Concerning cross-dataset evaluation, our architecture outperformed the competing state-of-the-art approaches regarding the metrics DSC and PPV. In other words, the network was able to most precisely segment the lesions in the cross dataset. Moreover, most of the voxels that have been predicted as a lesion were correctly identified. Subsequently, the transfer learning yielded results that were comparable to the human raters of the challenge.

Overall, the metrics in Table 1—including the \(95\ \%\)-confidence intervals—are comparable to the inter-rater performance.
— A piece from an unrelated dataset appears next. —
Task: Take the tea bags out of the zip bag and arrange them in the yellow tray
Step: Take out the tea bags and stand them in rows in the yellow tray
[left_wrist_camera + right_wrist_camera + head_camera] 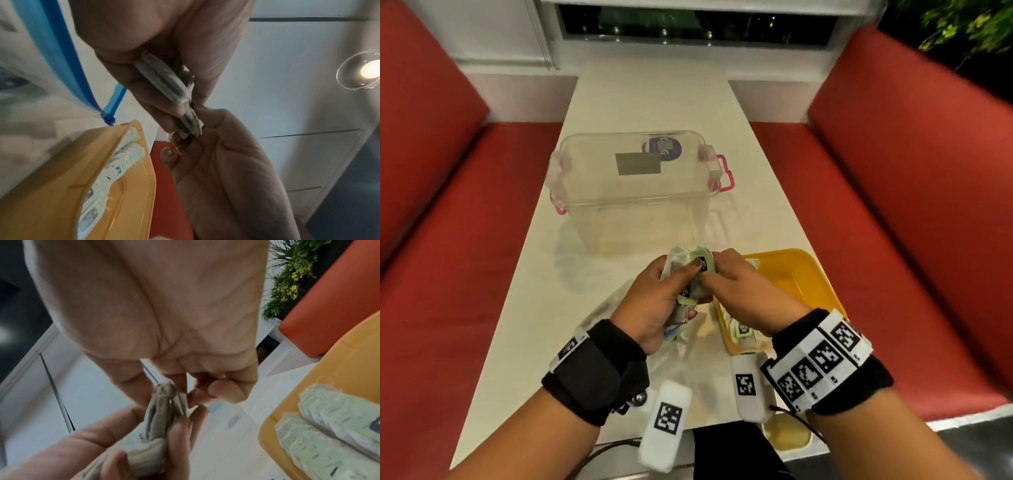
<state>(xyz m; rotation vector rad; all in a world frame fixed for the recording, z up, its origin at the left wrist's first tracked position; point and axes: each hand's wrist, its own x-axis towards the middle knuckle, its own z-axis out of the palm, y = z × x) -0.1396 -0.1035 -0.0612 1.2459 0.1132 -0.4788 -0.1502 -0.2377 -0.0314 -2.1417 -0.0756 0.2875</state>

We reached a challenge submission score of \(SC = 92.67\ \%\), which renders the segmentation performance comparable to a human expert16. The architecture also achieved a cross-dataset performance that is comparable to human raters and transfer learning in terms of scanner domain adaption worked well. Thus it was possible to show that a proper architecture, well trained on one dataset could be easily and quickly adapted to images of another scanner, even with just a few samples available for fine-tuning. We were able to demonstrate a significant speedup in terms of training durations and inference times, compared to three of the top 10 approaches in the ISBI challenge. These results demonstrate the efficiency of the proposed architecture, while still providing state-of-the-art performance.

The proposed model ranked sixth on the ISBI challenge leaderboard. Accordingly only approaches, which were reported in open-access scientific journals were considered for performance comparisons. In summary, the proposed model was superior to all 2D-methods and also some 3D approaches published in the challenge, although the latter are computationally much more expensive as we could demonstrate and they used more modalities than were used in this study.